An upcoming “period fair” aims to bust menstrual stigma and show people that periods are healthy and normal.
The Menstrual Research Institute is hosting Periods, Politics and Beyond! on Tuesday, March 10 at Douglas College. Organizers suspect the period fair may be the first event of its kind in British Columbia, and possibly Canada.
“Hear from menstrual-equity advocates and learn about the progress made in B.C. over the past few years to get free and accessible menstrual products into schools and public bathrooms to support women and girls as they go about their life outside the home,” said organizers in an email to the Record. “It’s a chance to meet people, share ideas and experiences. Learn how to get more involved. Most importantly, we come together to bust menstrual stigma because periods are healthy and normal.”
The event is open to everyone – all genders and ages, and it’s free.
Organizers are asking attendees to bring tampons, pads and/or other menstrual supplies for donations to the Period Promise campaign, as they will be distributed to local women’s shelters.
Taking place in the main concourse at Douglas College’s New Westminster campus (700 Royal Ave.), Periods, Politics and Beyond! features eight speakers, as well as vendors showcasing their works and products. The fair includes networking from 5 to 5:30 p.m., Panel 1 with a Q&A from 5:30 to 6:50 p.m., a networking break from 6:50 to 7:10 p.m. and Panel 2 with Q&A from 7:10 to 8:30 p.m.
In February 2019, the New Westminster board of education unanimously supported a motion to install coin-free menstrual product dispensers in all local schools by September 2019 – making it the first school board in B.C. to do so.

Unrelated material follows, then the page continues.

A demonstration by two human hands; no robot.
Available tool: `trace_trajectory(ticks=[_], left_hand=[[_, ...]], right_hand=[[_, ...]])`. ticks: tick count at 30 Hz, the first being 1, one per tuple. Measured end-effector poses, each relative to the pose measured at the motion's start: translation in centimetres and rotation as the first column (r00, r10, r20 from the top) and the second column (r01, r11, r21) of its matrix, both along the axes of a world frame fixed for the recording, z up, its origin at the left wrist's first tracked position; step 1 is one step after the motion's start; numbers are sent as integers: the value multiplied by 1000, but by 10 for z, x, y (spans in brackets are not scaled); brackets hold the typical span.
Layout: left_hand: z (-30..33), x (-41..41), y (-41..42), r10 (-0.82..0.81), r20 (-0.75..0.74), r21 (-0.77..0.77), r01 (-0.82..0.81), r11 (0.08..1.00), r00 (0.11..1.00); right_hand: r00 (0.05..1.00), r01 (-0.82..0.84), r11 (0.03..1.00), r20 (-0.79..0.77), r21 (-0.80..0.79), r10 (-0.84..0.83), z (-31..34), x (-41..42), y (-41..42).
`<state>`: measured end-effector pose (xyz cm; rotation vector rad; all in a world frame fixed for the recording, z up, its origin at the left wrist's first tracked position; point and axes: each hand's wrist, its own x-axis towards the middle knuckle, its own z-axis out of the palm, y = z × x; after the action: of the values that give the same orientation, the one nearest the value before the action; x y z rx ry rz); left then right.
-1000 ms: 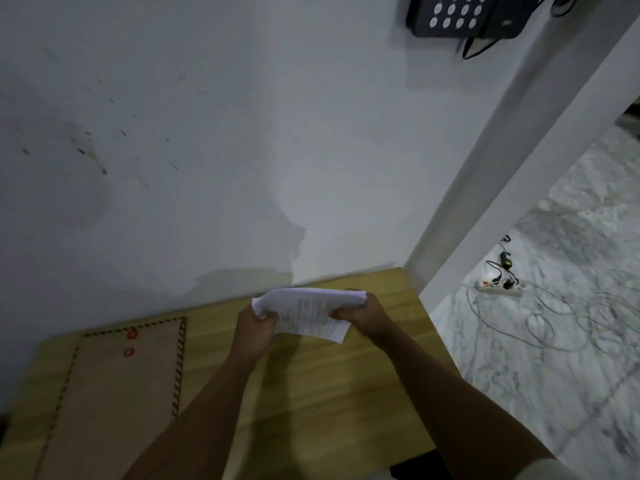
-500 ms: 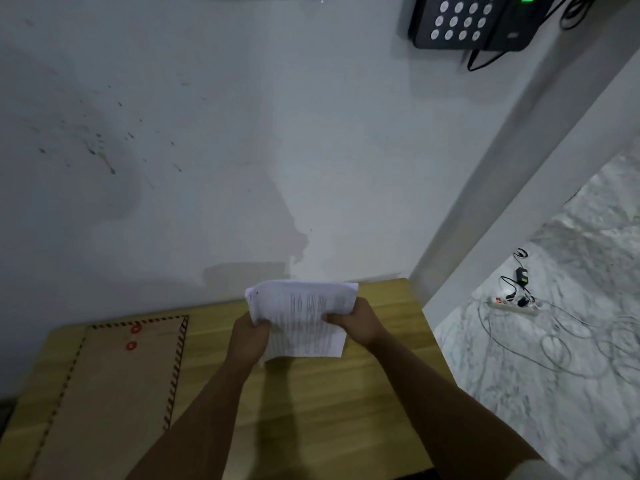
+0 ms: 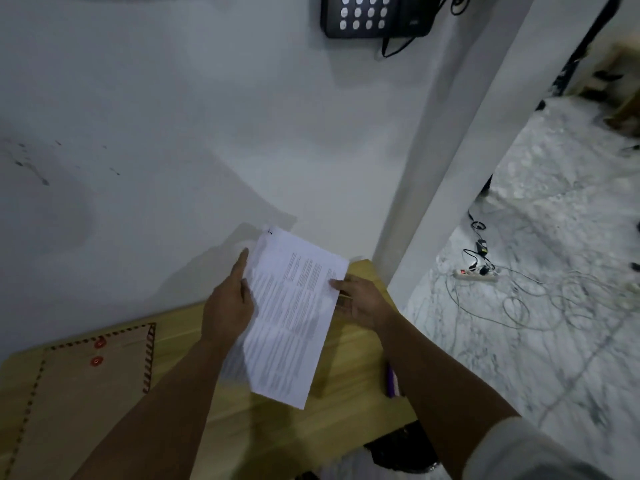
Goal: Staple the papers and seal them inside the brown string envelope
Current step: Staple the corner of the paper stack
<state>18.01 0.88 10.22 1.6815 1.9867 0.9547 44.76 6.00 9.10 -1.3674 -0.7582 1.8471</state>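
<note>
Both hands hold a stack of printed white papers (image 3: 291,317) upright above the wooden table (image 3: 346,393). My left hand (image 3: 228,306) grips the stack's left edge with the forefinger stretched up along it. My right hand (image 3: 360,299) pinches the right edge. The brown string envelope (image 3: 76,400) with a red-striped border and two red button discs lies flat on the left side of the table. A purple object (image 3: 391,379), possibly the stapler, lies on the table beside my right forearm and is partly hidden by it.
A white wall rises right behind the table, with a black keypad device (image 3: 374,15) mounted high up. To the right is a white pillar, then a marble floor with a power strip (image 3: 478,275) and loose cables.
The papers have been raised and turned from a crumpled horizontal hold to an upright, tilted sheet facing me. The view has shifted so more of the table's right side shows.
</note>
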Motion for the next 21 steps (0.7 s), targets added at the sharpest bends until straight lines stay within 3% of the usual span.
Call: trace_trajectory(ticks=[2,5,9,12,15,18,21], left_hand=[[-6,0,0,-115,-98,-38,111,993,989],[-24,-5,-3,-282,-177,-175,252,952,943],[-43,-7,-17,-379,-176,-338,306,890,908],[-52,-6,-30,-419,-175,-401,325,857,891],[-61,-10,-39,-438,-148,-443,337,831,887],[-67,-15,-47,-451,-143,-460,344,818,881],[-66,-19,-54,-486,-148,-461,375,805,861]], right_hand=[[993,85,996,84,-39,-82,-11,19,-5],[910,106,994,406,-36,-83,-38,52,-18],[558,-155,983,812,-100,171,-75,92,-59],[416,-173,970,880,-172,230,-106,110,-83],[383,-122,976,898,-182,216,-131,109,-89],[289,-131,975,934,-181,212,-141,100,-88],[309,-157,970,923,-188,229,-137,88,-84]])
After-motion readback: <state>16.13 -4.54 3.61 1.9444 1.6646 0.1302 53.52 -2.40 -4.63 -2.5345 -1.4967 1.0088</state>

In November 2019, city council directed staff to implement a pilot program providing free menstrual products in civic facilities, including recreational spaces and libraries. It will also provide a pilot program to help homeless, low-income and vulnerable girls, women, trans individuals and non-binary people.
The city approved the pilot program is in response to the United Way’s Period Promise campaign, which aims to increase access to menstruation products to vulnerable populations and address period poverty. Products will initially be offered at Centennial Community Centre, the library, Quayside Park, Queensborough Community Centre and the youth centre, as well as at the Elizabeth Fry Society, the New Westminster Food Bank and the Union Gospel Mission.
According to a staff report presented to council in November, almost one-quarter of Canadian women say they are struggling to afford menstrual products for themselves and/or their children. More than 66% say their periods have prevented them from participating fully in day-to-day activities of life.